This example illustrates a road surface image acquisition process. The image acquisition process has a great influence on the quality of the three-dimensional reconstruction of the road surface, and needs to be designed from the height, the interval and the angle of photography. To achieve a balance between field of view and Ground Sampling Distance (GSD), the vertical distance between the cameras and the road surface is 0.8m and the horizontal distance between the cameras is 0.6 m. Under this setup, the image may cover about 2m²The smallest detail that can be accurately observed on the image is 0.27 mm/pixel. According to previous studies, the degree of overlap of the images should be between 70% and 80% in order to guarantee a high degree of detail. In addition, different capture angles may capture different surface microfeatures because the raised surface texture may mask the surrounding surface. Therefore, it is significant to compare the three-dimensional reconstruction effects at different photographing angles.

For field investigation, two different camera angle schemes were employed to compare the quality of the three-dimensional point cloud construction (fig. 2). The first solution is that all camera directions are perpendicular to the surface, as shown in fig. 2 (a). In this case, each camera can capture surface texture in various directions. However, the features captured on the image may be insignificant subject to the micro-parallax between one lens and another lens. The second solution is that the central camera direction is still perpendicular to the ground, while the side cameras are tilted towards the center at a fixed angle of 30 °. As shown in fig. 2 (b). It is certain that each camera can better capture the surface details of its own orientation. The disadvantage of this strategy is that many road surface features in other directions may be missed.

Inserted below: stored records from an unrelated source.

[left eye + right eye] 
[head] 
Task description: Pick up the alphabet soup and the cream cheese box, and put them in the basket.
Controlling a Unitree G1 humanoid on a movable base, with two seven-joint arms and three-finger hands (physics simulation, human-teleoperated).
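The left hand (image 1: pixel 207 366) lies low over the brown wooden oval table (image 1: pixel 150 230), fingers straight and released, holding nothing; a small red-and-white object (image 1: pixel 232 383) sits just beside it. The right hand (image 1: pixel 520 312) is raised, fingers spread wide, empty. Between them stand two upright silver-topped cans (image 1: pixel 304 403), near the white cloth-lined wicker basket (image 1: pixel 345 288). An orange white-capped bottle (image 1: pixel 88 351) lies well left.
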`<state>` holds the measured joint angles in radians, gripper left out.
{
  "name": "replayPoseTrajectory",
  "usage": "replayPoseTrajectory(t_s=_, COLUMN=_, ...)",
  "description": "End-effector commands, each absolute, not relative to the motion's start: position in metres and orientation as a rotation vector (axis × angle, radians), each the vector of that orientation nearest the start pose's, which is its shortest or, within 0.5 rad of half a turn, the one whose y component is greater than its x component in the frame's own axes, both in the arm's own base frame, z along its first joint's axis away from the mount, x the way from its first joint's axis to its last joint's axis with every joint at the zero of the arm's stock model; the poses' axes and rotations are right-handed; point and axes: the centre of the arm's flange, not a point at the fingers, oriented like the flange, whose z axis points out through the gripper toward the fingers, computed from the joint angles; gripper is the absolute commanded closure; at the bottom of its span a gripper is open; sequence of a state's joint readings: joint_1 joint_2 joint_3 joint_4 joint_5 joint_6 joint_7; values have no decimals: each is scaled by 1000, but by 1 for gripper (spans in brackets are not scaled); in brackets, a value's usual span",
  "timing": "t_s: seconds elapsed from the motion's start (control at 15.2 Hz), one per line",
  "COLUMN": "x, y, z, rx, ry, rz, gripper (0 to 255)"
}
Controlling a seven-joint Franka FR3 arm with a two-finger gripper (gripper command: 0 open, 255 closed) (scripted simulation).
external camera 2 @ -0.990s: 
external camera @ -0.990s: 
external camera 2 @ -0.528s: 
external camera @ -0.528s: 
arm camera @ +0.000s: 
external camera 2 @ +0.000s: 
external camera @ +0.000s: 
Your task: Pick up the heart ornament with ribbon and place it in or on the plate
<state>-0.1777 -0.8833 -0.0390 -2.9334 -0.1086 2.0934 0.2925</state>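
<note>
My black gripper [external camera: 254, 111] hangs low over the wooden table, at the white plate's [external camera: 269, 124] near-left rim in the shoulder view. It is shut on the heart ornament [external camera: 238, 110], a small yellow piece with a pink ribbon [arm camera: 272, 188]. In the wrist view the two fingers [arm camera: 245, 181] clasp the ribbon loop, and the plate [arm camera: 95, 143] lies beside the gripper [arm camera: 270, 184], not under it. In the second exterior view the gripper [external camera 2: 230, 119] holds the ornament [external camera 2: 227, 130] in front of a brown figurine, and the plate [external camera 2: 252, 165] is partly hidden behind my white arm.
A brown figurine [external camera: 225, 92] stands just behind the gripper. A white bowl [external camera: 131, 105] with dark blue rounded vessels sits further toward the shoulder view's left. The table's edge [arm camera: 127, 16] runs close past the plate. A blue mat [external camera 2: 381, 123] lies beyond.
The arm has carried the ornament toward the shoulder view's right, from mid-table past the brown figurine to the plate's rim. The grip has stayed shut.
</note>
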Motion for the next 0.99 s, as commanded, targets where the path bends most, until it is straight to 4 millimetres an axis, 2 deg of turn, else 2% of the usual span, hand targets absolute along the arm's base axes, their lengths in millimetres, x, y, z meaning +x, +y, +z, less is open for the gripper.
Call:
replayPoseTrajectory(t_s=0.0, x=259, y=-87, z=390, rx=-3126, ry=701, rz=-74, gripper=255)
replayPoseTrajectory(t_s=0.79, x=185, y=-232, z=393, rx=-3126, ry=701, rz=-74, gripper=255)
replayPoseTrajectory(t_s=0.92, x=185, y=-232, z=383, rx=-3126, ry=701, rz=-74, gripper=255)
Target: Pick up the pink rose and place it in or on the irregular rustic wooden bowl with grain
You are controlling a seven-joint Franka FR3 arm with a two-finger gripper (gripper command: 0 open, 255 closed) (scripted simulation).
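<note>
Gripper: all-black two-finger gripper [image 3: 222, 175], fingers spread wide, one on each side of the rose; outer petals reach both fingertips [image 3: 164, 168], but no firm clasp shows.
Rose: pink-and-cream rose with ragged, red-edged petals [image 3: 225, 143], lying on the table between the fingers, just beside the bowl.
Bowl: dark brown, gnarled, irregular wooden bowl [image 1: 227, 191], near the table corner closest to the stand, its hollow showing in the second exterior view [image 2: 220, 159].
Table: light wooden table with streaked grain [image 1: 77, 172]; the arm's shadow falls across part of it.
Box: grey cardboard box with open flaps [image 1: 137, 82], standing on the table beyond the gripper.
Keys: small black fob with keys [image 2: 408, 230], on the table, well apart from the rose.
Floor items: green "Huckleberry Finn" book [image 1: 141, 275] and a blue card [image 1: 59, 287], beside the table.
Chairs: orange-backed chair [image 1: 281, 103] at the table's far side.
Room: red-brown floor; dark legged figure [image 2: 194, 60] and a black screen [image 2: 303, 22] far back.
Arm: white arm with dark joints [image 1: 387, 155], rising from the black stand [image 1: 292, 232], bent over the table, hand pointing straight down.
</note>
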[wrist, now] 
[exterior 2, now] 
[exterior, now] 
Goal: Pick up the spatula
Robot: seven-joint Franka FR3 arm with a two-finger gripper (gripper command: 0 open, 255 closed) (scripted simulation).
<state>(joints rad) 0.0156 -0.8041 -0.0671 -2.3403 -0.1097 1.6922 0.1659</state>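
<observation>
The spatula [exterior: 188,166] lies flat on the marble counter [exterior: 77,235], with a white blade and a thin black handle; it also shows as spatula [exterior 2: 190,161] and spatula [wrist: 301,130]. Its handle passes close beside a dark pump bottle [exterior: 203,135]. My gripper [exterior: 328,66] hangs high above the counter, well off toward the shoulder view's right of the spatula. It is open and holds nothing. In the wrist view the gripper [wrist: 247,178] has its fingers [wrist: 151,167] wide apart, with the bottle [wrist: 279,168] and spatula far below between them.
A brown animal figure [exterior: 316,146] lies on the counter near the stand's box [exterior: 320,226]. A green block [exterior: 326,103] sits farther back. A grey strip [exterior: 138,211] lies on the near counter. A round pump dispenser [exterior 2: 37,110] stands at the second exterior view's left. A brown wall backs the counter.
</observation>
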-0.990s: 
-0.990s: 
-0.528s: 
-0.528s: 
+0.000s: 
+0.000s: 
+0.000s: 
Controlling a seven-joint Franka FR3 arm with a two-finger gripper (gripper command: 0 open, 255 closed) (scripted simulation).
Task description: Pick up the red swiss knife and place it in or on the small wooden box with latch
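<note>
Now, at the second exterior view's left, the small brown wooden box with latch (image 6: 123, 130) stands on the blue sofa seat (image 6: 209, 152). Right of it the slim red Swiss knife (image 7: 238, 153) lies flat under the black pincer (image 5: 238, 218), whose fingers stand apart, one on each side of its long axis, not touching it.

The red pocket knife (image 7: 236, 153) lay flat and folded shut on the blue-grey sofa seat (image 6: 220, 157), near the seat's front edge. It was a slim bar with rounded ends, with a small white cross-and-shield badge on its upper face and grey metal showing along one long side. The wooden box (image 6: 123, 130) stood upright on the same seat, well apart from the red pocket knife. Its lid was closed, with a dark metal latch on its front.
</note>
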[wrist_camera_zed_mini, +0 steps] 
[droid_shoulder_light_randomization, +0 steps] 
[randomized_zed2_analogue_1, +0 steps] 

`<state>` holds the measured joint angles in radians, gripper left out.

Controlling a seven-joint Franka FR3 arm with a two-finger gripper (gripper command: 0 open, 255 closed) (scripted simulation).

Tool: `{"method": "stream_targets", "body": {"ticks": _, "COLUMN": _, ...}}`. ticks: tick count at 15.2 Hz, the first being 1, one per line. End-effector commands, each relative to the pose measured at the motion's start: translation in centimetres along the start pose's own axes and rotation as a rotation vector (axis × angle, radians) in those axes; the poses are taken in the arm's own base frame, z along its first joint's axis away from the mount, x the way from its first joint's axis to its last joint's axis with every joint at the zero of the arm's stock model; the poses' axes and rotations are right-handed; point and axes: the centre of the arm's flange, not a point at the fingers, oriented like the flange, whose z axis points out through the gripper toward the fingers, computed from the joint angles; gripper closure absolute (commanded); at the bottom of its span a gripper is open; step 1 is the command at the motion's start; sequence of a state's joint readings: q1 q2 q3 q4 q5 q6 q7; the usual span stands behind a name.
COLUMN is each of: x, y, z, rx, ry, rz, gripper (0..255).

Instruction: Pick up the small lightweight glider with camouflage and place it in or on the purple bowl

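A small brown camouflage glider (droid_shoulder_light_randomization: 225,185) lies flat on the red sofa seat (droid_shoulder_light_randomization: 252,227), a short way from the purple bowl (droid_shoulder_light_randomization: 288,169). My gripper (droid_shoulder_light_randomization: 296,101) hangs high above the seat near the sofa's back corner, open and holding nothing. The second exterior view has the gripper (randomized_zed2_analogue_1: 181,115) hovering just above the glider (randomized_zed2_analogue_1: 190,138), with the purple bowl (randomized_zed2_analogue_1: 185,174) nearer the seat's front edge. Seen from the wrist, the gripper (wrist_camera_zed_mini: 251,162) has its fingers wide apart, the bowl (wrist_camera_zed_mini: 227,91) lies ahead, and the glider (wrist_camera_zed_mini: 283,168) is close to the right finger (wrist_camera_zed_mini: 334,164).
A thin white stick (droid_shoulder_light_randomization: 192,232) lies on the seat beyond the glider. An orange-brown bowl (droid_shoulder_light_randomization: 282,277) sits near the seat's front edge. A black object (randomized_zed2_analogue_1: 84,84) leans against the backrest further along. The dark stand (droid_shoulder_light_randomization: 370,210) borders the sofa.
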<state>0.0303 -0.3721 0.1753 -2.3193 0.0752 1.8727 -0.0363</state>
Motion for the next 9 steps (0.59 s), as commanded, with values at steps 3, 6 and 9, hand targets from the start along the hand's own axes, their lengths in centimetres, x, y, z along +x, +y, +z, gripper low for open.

This embodiment describes the three-dimensional reconstruction of an image using SFM (Structure From Motion). The main process comprises the following steps: and according to the spatial relationship between the cameras, accurately estimating the spatial position of each effective pixel in the image by using the SfM. And secondly, converting the point cloud model generated by the SfM into an orthoimage through calibration and formatting. The method comprises the following specific steps:

(1) camera calibration

The camera eigen matrix K should be obtained first during the three-dimensional reconstruction. The relation between spatial points and image points in the camera coordinate system can be described by a camera eigenmatrix. The purpose of camera calibration is therefore to obtain the internal physical characteristics of the camera. Meanwhile, lens distortion, including radial distortion and tangential distortion, must be eliminated by camera calibration. By inputting a group of chessboard images, camera calibration parameters are automatically calculated by using MATLAB or Python-OpenCV.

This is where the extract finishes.